According to rules of Google Adsense, a website can now display an unlimited number of banners and advertisements per page. Until recently only three were allowed. This restriction is now lifted, but only as long as the advertisements do not exceed the content of that webpage. This poses an important question: What is the optimal number of ads to place on any given webpage and where to place them?
To answer this question, various factors come into play:
- What is the webpage used for?
- How big is the webpage?
- Will the ads be distracting?
These are just a few of the dozens of other things one needs to consider before blatantly throwing a bunch of banners on a page and hoping to hit it big in profits. While Google Adsense can be a tremendous source of income for any website, it should not be the only one. Advertisements should never diminish or takeaway from the quality of your website.
For the sake of this post I will be discussing only the three factors above.
What is the Webpage Used For?
Pages that preform well with advertisements include but are not limited to:
- Home page
- Blog pages/posts
- Store/Shop page
The home page will typically be the first page a user will see upon visiting your site for the first time. Placing a banner ad in the header (I recommend 720×90 like the one above) will deliver maximum performance. The ideal location is in the menu navigation area.

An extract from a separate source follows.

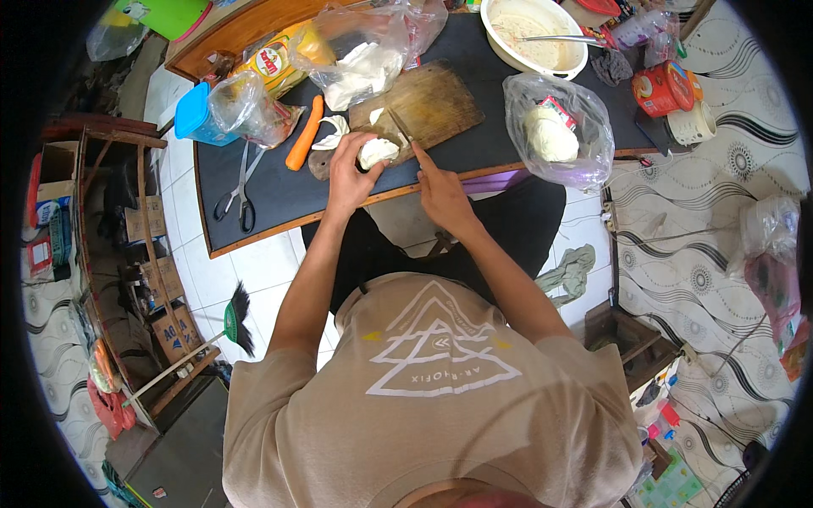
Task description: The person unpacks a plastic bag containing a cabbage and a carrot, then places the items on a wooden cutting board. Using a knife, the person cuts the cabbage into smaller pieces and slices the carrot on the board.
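My left hand (pixel 352 170) holds a piece of cabbage (pixel 378 152) at the lower left part of a wooden cutting board (pixel 438 105). My right hand (pixel 443 193) grips a knife (pixel 401 127), its blade over the board just right of the cabbage. A small pale scrap (pixel 376 115) lies on the board. A cabbage leaf (pixel 331 133) lies left of the board, next to a whole carrot (pixel 306 133). Behind the board, more pale leaves (pixel 364 66) rest in a clear plastic bag. To the right, a cabbage head (pixel 551 134) sits in another clear bag.
Scissors (pixel 241 190) lie on the dark tabletop (pixel 279 209) at left, before a blue-lidded container (pixel 202 115) and a bagged item (pixel 251 111). A white basin (pixel 537 38) of batter-like mixture with a metal utensil stands at back right. Red tubs (pixel 662 89) and a cup (pixel 692 124) stand far right.
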`<state>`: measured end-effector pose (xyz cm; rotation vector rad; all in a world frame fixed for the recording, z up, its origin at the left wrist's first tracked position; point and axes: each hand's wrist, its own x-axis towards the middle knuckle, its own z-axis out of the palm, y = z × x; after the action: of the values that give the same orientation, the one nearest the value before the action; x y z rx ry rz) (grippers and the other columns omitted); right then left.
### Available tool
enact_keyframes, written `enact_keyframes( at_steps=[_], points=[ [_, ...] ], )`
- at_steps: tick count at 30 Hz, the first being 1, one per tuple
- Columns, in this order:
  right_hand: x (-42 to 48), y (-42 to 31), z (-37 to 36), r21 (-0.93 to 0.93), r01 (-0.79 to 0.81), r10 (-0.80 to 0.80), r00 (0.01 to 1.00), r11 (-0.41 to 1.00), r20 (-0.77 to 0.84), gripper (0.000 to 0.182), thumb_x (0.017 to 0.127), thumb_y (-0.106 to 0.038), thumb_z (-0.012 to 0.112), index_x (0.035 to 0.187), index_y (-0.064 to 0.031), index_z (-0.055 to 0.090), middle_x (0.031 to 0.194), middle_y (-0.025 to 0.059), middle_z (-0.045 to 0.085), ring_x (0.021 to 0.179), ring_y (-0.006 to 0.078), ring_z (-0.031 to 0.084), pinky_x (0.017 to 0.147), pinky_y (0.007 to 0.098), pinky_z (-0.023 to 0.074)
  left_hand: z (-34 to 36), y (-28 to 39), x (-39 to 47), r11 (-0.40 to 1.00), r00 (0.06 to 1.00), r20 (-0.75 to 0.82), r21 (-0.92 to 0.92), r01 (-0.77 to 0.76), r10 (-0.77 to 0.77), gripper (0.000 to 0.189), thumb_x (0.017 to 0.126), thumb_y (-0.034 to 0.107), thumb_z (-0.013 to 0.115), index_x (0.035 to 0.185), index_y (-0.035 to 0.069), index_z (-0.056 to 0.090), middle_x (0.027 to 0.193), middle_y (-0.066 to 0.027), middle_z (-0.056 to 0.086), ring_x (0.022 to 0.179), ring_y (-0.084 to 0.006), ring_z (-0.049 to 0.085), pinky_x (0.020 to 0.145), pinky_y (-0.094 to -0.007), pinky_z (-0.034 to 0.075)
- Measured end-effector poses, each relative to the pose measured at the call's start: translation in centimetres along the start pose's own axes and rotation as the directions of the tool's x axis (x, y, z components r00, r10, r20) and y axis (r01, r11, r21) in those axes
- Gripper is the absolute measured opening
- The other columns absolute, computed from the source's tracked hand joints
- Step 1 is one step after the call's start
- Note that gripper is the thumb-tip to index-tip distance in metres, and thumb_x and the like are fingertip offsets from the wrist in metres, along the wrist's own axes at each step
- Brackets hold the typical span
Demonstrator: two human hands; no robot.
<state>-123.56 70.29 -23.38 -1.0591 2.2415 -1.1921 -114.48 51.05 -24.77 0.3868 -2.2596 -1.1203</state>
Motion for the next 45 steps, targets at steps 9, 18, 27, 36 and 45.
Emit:
enact_keyframes(
  at_steps=[9,18,27,36,45],
  points=[
    [-0.9,-4.5,-1.9,0.09,-0.069,0.069,0.998,0.994,0.008,0.057,0.101,-0.005,0.05,0.156,-0.0004,0.038,0.093,0.037,0.064,0.093,0.0544,0.064,0.084,0.0553,0.0475,1.2,-1.3,0.7,0.904,0.948,0.149,-0.289,0.314,-0.281,0.038,0.096,0.009,0.074,0.13,-0.004,0.064,0.119,-0.0117,0.07,0.105,-0.0147,0.065,0.092,-0.0308,0.054],
    [-0.9,-6.5,-3.0,0.158,-0.081,0.084,0.996,0.984,-0.01,0.055,0.102,-0.005,0.049,0.155,0.0017,0.038,0.081,0.0348,0.06,0.082,0.0529,0.063,0.078,0.0545,0.0464,1.2,0.7,1.3,0.627,0.853,0.326,-0.58,0.521,-0.407,0.041,0.111,0.022,0.05,0.144,-0.003,0.053,0.111,-0.0084,0.069,0.092,-0.0125,0.067,0.072,-0.0298,0.057],
    [-1.6,-8.6,-4.4,0.2,-0.063,0.068,0.997,0.978,-0.021,0.057,0.102,-0.005,0.05,0.158,-0.0005,0.037,0.076,0.0289,0.058,0.073,0.0475,0.06,0.07,0.048,0.0446,-1.1,4.8,2.5,0.707,0.911,0.253,-0.574,0.412,-0.325,0.04,0.11,0.021,0.05,0.144,0.0,0.053,0.123,-0.0101,0.065,0.11,-0.0141,0.059,0.099,-0.0294,0.046],
    [-2.9,-11.1,-6.6,0.26,-0.039,0.049,0.998,0.965,-0.032,0.059,0.101,-0.002,0.052,0.158,-0.0015,0.037,0.09,0.0286,0.063,0.078,0.0419,0.065,0.073,0.0424,0.0484,-4.3,9.0,2.8,0.876,0.989,0.083,-0.459,0.15,-0.126,0.05,0.107,0.031,0.054,0.145,-0.001,0.051,0.139,-0.0163,0.056,0.126,-0.0246,0.053,0.11,-0.036,0.038],
    [-4.3,-13.8,-8.0,0.226,0.111,-0.103,0.994,0.968,-0.045,0.057,0.101,-0.002,0.054,0.156,0.0011,0.039,0.14,0.0307,0.059,0.114,0.0446,0.068,0.097,0.0422,0.0529,-6.1,11.3,3.6,0.961,0.973,-0.111,-0.166,-0.219,0.202,0.056,0.106,0.041,0.053,0.141,-0.003,0.05,0.131,-0.0201,0.053,0.12,-0.0301,0.053,0.106,-0.0416,0.039]
  ],
)
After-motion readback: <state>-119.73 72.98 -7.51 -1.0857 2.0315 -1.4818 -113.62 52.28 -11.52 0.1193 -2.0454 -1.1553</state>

For blog pages/posts, placing advertisements such as 300×600 in your sidebar will result in tons of impressions based on the amount of traffic your blog receives. As a user reads your post, they will stop, scroll and repeat while occasionally looking around the rest of your page for similar content. To take it a step further, you can insert the advertisement as a sticky widget so that the ad follows the scroll of the user.
Shopping pages where users can make an online purchase are probably one of the best places to drop an advertisement. This is simply because a user is already in the mindset of making a purchase and is looking for interesting, quality products. Store pages are the perfect spots for ads in all locations because everything on that page is for sale.
Google Adsense restricts users from posting advertisements on the following pages: thank you, error, log in, or exit pages.
How Big is the Webpage?
The length/size of the webpage is important because a webpage with little content and a load of advertisements will not convert well. This will cause your website to seem spammy, unreliable and unsafe. At the very least damage your websites reputation as a credible source for information.
The best idea here is to equalize the amount of content on your page with the amount of advertisements by creating ease of flow. Try not to focus on the amount of ads. All you need to worry about is targeting the optimal placements, or in other words, where the most users will view it.
Will the Ads be Distracting?
To little surprise, Google has rules about this too. “Publishers are not permitted to bring unnecessary or unnatural attention to their Google ads” according to Google. This includes flashy animations or arrows that point to the ads. Too many ads will cause readers to lose focus on content which is bad for a number of obvious reasons.
There are 8 rules regarding accidental clicks and 13 that ensure proper ad placement. Instead of listening them all out one by one, you can read about them all and what to avoid here: Ad Placement Policies
Google Adsense | Maximum Number of Ads
The maximum number of ads per page should be around 3-5 and for no reason go any higher than that. If you click around RichTrix you will find I have about three different advertisements. There is one in the header, one in the footer and, when present, one in the sidebar. Everything looks like it belongs, which is exactly what I want and how I want it to be.